Your instructions – If a line in the entries below includes "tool", pick it out and copy it.

Provided data –

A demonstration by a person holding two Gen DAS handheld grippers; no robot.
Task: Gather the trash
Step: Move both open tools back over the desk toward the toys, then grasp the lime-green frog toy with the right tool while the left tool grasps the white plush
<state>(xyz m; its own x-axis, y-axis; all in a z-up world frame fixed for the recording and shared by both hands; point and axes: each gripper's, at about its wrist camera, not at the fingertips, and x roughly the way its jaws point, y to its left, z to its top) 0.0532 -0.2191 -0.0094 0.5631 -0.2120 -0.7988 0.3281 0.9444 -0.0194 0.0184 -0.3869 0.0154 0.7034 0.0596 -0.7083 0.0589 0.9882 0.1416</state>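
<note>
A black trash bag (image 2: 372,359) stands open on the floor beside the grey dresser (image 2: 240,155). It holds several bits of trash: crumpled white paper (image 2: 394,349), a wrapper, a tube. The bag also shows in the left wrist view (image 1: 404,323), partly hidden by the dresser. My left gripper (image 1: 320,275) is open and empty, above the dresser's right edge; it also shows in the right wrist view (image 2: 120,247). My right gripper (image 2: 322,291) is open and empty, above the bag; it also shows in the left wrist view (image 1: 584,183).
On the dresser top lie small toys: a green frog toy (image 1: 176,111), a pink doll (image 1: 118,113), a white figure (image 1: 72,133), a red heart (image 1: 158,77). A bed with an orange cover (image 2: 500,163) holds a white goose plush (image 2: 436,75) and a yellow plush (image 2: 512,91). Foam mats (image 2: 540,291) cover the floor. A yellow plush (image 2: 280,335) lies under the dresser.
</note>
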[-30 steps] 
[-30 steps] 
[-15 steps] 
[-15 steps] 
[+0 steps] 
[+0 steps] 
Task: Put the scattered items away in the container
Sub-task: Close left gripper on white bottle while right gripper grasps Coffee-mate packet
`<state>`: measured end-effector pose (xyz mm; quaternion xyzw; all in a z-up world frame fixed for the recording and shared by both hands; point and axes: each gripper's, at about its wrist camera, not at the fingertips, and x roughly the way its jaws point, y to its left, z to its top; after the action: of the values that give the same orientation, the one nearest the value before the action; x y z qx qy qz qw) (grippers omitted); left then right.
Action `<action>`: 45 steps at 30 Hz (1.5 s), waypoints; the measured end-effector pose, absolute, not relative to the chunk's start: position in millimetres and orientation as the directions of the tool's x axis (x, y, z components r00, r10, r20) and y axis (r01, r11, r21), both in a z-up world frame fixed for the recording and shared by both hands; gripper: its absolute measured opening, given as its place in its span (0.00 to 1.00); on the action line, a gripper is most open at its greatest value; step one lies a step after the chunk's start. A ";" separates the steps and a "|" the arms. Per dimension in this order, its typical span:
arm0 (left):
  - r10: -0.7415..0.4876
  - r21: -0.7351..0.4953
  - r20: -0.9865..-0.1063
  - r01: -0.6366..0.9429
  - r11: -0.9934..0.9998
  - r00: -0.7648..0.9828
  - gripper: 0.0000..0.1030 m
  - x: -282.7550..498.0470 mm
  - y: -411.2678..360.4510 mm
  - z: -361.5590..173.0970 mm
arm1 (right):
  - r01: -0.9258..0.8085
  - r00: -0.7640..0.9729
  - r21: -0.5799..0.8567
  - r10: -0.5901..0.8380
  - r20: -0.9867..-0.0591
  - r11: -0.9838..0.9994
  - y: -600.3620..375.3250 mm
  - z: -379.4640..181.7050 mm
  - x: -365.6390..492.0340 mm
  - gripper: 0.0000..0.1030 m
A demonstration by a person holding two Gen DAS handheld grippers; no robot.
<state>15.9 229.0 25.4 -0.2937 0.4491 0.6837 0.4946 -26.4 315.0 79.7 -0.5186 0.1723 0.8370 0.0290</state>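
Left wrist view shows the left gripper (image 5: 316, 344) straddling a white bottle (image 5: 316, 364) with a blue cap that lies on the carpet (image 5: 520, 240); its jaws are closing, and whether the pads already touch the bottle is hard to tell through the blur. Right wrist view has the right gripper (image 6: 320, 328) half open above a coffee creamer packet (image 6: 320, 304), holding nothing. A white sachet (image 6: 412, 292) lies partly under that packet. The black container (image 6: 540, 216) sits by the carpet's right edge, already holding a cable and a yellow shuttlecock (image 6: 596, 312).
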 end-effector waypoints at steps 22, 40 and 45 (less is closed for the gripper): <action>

Response to this task –
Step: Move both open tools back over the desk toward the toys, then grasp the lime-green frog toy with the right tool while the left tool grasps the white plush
Action `<action>`: 45 steps at 30 Hz (1.5 s), waypoints; the measured end-effector pose, absolute, not relative to the chunk's start: position in millimetres and orientation as the directions of the tool's x axis (x, y, z components r00, r10, r20) and y axis (r01, r11, r21), both in a z-up world frame fixed for the recording and shared by both hands; gripper: its absolute measured opening, given as its place in its span (0.00 to 1.00); on the action line, a gripper is most open at its greatest value; step one lies a step after the chunk's start. A ";" separates the steps and a "|" the arms. Per dimension in this order, its typical span:

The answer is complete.